---- Task inputs
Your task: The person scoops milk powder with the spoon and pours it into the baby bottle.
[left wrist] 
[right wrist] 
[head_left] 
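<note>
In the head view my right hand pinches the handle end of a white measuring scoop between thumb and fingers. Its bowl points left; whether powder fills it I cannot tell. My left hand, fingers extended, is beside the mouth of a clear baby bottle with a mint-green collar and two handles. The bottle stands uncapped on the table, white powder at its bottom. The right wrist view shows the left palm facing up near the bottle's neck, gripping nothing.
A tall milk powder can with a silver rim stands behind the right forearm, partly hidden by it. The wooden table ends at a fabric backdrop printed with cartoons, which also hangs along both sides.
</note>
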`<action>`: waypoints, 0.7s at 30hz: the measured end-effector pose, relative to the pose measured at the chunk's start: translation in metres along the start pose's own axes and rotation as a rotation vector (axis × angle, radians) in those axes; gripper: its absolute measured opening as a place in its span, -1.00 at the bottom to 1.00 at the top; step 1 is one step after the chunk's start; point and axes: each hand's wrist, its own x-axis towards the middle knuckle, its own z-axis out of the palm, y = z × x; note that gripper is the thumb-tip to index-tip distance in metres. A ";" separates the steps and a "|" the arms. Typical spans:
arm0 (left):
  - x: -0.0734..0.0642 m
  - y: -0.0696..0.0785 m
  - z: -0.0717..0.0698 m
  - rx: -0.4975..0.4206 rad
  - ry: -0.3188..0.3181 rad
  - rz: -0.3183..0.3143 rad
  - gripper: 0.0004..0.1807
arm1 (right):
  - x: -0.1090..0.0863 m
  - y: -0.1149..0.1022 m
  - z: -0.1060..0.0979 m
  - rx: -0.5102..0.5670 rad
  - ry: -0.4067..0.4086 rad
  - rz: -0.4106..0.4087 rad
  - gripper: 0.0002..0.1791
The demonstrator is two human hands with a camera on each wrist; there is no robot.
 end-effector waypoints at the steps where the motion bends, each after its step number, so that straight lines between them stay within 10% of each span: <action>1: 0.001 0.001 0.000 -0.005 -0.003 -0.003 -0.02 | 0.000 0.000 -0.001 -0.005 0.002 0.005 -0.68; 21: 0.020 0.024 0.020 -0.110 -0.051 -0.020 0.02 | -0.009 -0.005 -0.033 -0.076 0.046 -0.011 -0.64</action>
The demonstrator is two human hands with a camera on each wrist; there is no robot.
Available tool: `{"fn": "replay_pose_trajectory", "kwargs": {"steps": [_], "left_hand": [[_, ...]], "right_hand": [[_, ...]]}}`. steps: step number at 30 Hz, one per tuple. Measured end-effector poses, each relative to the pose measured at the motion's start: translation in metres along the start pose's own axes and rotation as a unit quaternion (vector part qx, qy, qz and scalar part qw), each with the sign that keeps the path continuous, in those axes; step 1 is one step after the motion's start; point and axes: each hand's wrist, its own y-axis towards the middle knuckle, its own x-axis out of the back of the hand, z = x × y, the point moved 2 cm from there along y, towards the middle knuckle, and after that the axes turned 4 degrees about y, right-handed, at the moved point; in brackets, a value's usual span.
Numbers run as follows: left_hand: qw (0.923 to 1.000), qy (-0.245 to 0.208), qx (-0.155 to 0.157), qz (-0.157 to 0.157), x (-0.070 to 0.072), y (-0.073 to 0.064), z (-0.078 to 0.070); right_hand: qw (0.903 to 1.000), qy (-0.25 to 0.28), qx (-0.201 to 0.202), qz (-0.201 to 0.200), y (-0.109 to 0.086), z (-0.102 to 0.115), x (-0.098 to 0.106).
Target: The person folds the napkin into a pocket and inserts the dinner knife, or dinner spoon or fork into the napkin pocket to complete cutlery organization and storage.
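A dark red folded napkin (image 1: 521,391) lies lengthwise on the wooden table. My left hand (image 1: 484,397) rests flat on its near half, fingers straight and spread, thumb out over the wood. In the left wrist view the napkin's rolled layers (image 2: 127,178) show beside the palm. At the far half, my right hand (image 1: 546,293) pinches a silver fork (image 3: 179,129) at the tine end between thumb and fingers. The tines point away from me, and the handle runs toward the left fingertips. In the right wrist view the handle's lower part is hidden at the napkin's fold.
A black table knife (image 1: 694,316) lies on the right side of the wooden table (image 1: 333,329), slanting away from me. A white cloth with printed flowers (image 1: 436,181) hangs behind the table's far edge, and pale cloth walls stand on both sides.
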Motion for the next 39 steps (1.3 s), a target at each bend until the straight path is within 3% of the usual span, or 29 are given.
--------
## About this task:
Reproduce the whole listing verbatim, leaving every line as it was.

## Finished exercise:
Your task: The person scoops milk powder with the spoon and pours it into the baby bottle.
[left wrist] 
[right wrist] 
[head_left] 
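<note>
In the head view my right hand pinches the handle end of a white measuring scoop between thumb and fingers. Its bowl points left; whether powder fills it I cannot tell. My left hand, fingers extended, is beside the mouth of a clear baby bottle with a mint-green collar and two handles. The bottle stands uncapped on the table, white powder at its bottom. The right wrist view shows the left palm facing up near the bottle's neck, gripping nothing.
A tall milk powder can with a silver rim stands behind the right forearm, partly hidden by it. The wooden table ends at a fabric backdrop printed with cartoons, which also hangs along both sides.
</note>
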`<action>`: waypoints, 0.7s at 30hz: the measured end-effector pose, relative to the pose measured at the chunk's start: translation in metres along the start pose's own axes and rotation as a rotation vector (axis × angle, radians) in those axes; gripper: its absolute measured opening as a place in its span, -1.00 at the bottom to 1.00 at the top; step 1 is one step after the chunk's start; point and axes: each hand's wrist, its own x-axis towards the middle knuckle, its own z-axis out of the palm, y = z × x; note that gripper is the thumb-tip to index-tip distance in metres. A ";" separates the steps and a "|" the arms. Typical spans:
arm0 (left):
  - x: -0.0734..0.0642 m
  - y: -0.0696..0.0785 m
  - z: -0.0717..0.0698 m
  - rx: -0.4975..0.4206 rad
  - ry: -0.3188..0.3181 rad
  - rz: -0.3183..0.3143 rad
  - gripper: 0.0004..0.1807
arm1 (right):
  - x: -0.1090..0.0863 m
  - y: -0.1149..0.1022 m
  - z: -0.1060..0.0979 m
  - rx: -0.5102..0.5670 rad
  - ry: -0.4067..0.4086 rad
  - rz: -0.4106..0.4087 rad
  - gripper: 0.0002..0.1791
The demonstrator is two human hands with a camera on each wrist; there is no robot.
 end-effector waypoints at the steps where the motion bends, each after its step number, so that straight lines between them stay within 10% of each span: <action>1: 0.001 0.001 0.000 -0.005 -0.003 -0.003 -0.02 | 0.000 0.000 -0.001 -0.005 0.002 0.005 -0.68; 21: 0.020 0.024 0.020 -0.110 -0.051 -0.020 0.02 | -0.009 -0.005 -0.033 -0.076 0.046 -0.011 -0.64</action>
The demonstrator is two human hands with a camera on each wrist; there is no robot.
Available tool: `{"fn": "replay_pose_trajectory", "kwargs": {"steps": [_], "left_hand": [[_, ...]], "right_hand": [[_, ...]]}}`. steps: step number at 30 Hz, one per tuple. Measured end-effector poses, each relative to the pose measured at the motion's start: translation in metres along the start pose's own axes and rotation as a unit quaternion (vector part qx, qy, qz and scalar part qw), each with the sign that keeps the path continuous, in those axes; step 1 is one step after the motion's start; point and axes: each hand's wrist, its own y-axis towards the middle knuckle, its own x-axis out of the back of the hand, z = x × y, the point moved 2 cm from there along y, towards the middle knuckle, and after that the axes turned 4 degrees about y, right-handed, at the moved point; in brackets, a value's usual span.
Numbers run as follows: left_hand: qw (0.923 to 1.000), qy (-0.245 to 0.208), qx (-0.155 to 0.157), qz (-0.157 to 0.157), x (-0.070 to 0.072), y (-0.073 to 0.064), z (-0.078 to 0.070); right_hand: qw (0.903 to 1.000), qy (-0.25 to 0.28), qx (-0.201 to 0.202), qz (-0.201 to 0.200), y (-0.109 to 0.086), z (-0.102 to 0.115), x (-0.098 to 0.106).
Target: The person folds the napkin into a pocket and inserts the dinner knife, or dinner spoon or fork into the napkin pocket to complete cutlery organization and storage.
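A dark red folded napkin (image 1: 521,391) lies lengthwise on the wooden table. My left hand (image 1: 484,397) rests flat on its near half, fingers straight and spread, thumb out over the wood. In the left wrist view the napkin's rolled layers (image 2: 127,178) show beside the palm. At the far half, my right hand (image 1: 546,293) pinches a silver fork (image 3: 179,129) at the tine end between thumb and fingers. The tines point away from me, and the handle runs toward the left fingertips. In the right wrist view the handle's lower part is hidden at the napkin's fold.
A black table knife (image 1: 694,316) lies on the right side of the wooden table (image 1: 333,329), slanting away from me. A white cloth with printed flowers (image 1: 436,181) hangs behind the table's far edge, and pale cloth walls stand on both sides.
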Motion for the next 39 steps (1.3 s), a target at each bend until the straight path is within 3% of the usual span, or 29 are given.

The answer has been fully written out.